对于孙胜的忽然发难,陈二牛选择了默然以对,拱手站立。
孙胜继续吼道:“你现在立刻马上把阿和对你说的话,原原本本的复述一遍给我听!”
对于孙胜的敕令,陈二牛直接闭口不言。
孙胜气的背过身去,瓮声瓮气的说:“别以为有大恩于帝国,便可忤逆我。”
陈二牛终于是接话了,脱口而出说道:“叔叔原来还记得我的父母呀!”
闻听此言,孙胜转过身子,疑惑不解的说:“我何时说起你的父母了?”
话问出口,不待陈二牛回话,孙胜当即反应过来,怒极反笑道:“你还不承认他与你有密谋?不如此,你是从哪里得知你父母的事情?”
觉察到自己失言的陈二牛,灵机一动说道:“父母的事,我幼年就知道了,是外村人先告诉我,后又有香玉转告的。”
“哼!你既已知晓那时候的事情,也应该明白,我为什么执意要阿和去做那件事,阿和也好,我也罢,都欠你们家的,为了不重蹈其覆辙,那个人,必须得死!”孙胜直视着陈二牛,声音冷冽的说。
陈二牛直接摇了摇头,大声对孙胜说:“叔,我爸爸妈妈的慷慨赴死,是为了大义,是为了国家,绝不是为了逼迫和弟去做他不愿意做的事,假设真的有重蹈覆辙的那一天,我甘愿舍弃性命,为和弟壮义张节!”
孙胜又气的转过身去,吼着说道:“糊涂蛋!我们孙门已经难偿还你父母的大恩大德,你竟又想再添一笔,莫非是要我们孙门,永远还不尽你家的大恩吗?”
陈二牛听完他的话,辩解道:“叔,我们从来没有想过要您一家偿还恩情,您完全不必在意的,和弟是我的弟弟,做哥哥的,竭尽全力庇护幼弟,不是为人的本分吗?何须报偿?”
孙胜拍了拍他自己的脑门,叹息着劝说道:“二牛,你怎么这么倔呢?告诉我又不会令你损失什么?最多就是阿和被我骂一顿,那样一来,你不是又可以哄他了吗?就像你们小时候一样!”

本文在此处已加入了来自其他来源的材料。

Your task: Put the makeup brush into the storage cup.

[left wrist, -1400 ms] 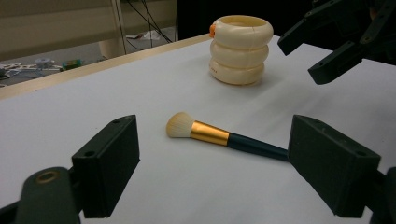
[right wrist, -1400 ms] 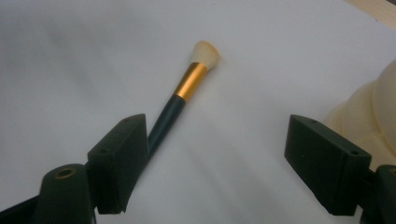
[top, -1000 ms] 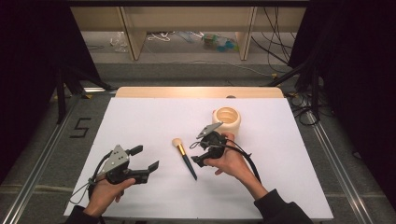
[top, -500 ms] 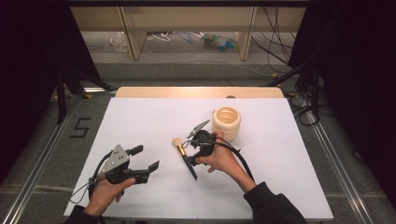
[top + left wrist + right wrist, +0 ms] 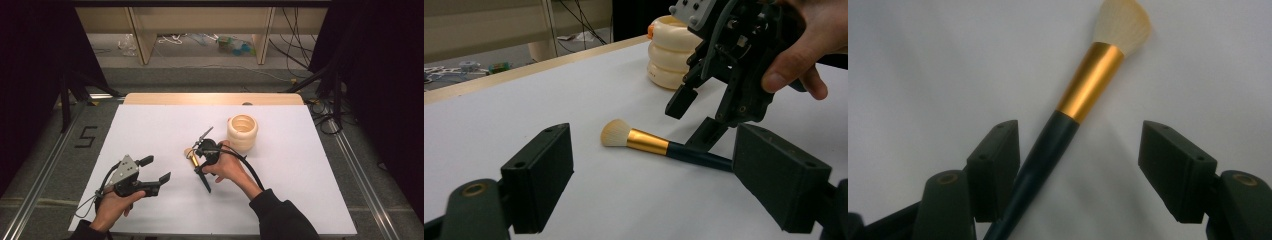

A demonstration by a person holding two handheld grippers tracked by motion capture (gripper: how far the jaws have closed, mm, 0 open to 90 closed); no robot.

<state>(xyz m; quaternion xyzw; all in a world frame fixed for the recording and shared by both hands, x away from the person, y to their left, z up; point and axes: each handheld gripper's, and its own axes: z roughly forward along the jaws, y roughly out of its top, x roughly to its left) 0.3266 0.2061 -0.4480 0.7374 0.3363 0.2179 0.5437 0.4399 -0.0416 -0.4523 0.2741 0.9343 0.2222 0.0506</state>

陈二牛面带微笑的拒绝道:“叔,和弟一滴泪,二牛十掬血,出卖和弟的事,我不是没有干过,可那都是为了捉弄他,图的只是一时之乐,如今,涉及到和弟的人生信条,二牛可不舍得伤他至此。”
孙胜再次转过身,直面着陈二牛,铁青着脸说道:“好好好,好的很,你们俩可真是不是亲胜似亲啊!你以为你不说,我就没法子了?你给我听好了,无论你们怎么密谋,那小子不完成那件事,他休想离开帝国!”
陈二牛站直身体,看着孙胜,直言不讳道:“叔,真到了那一天,我必触殿斥君,以血和命,为和弟拼出一条出路。”
孙胜终于是勃然大怒,气的是张牙舞爪,他指着宫门的方向,朝陈二牛吼道:“你给我滚!!!”